Overreliance on automation and technology has increased opportunity quantity with reduced quality at the expense of relationship development and cultivation. Generating more leads of lower quality results in garbage in garbage out pipelines. It is easier to send an email than make a phone call, and shoe leather is archaic. Mobile exchanges, calls, emails, text, or social networking during client meetings is unconscionable, but these interruptions are routine.

The replacement of quality with quantity from automation dependence has overtaxed salespeople, bred cheapness, and blurred focus that process cannot overcome.

1
Nigel Edelshain
VP Sales, TurnTo Networks
Posted on Oct. 15, 2010

Nick,

I'd agree that we really are dealing with "Customer 2.0" now. When I try to nail a milestone for that change I go with Google. Suddenly we could all get what we were looking at our desk. Google was founded in 1998 so that change pretty much lines up with your 10 year horizon.

All the Sales 2.0 work we are doing now is really an effort to "level the playing field" and get us in sales and marketing aligned with the new customer.

As Miles mentions in #1 and #3 above we now have to use smart approaches to prospecting (and marketing - e.g. Inbound Marketing) to get access to buyers who expect more from us. Unprepared/low value sales people will NOT get access to the buyer's office any more - the bar is being raised.

We still have a lot to do. The customer is continuing to evolve as social media and mobile develops...and whatever else is next to come.

Nigel

1
Kevin  Temple
Founder, Managing Member, The Enterprise Selling Group
Posted on Oct. 15, 2010

I agree with the 2.0 issue. The web provides the customer with unprecedented access to information about our solutions, and access to references via social networking before they ever talk to a rep. This means the prospect is much further down the buying cycle than the sales person when they do talk.

This disjointed cycle is apparent when the prospect begins the conversation by asking to evaluate the product in some depth. If the sales person gives in to this stage of the buyers cycle (without doing a level set) they end up with smaller deals that take longer to close. Almost all of my sales effectiveness projects now focus on resetting the conversation to bring the seller up to speed so they can lead the buying process rather than follow. Results will show up in ASP and forecast accuracy.

1
Dave  Brock
President and CEO, Partners In EXCELLENCE
Posted on Oct. 15, 2010

Great discussion and solid points, but I tend to agree with Nigel's last response--even take it further. It is mandatory that sales get in earlier than the "comparing options time."

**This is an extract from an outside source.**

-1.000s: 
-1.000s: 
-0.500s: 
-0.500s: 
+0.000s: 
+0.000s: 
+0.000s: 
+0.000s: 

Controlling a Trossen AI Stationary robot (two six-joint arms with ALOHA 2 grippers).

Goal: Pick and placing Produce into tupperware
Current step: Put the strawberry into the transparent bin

The problem with the web providing the vehicle to "inform/educate" the customer on the various solutions is it assumes the customers are asking the right questions. They will get great answers to the questions they ask, but if they are asking the wrong questions or don't know the questions, then they are down a terrible path.

This is where sales people can offer tremendous leadership--they can help the customers understand what questions the should be asking, what things they should be researching and looking for. Take for example people looking for a major software solution, I'll use ERP as the perennial favorite. How many times in their careers do most people buy and implement a major ERP system---probably very few, so they don't really know what they should be looking for or what questions they should be asking.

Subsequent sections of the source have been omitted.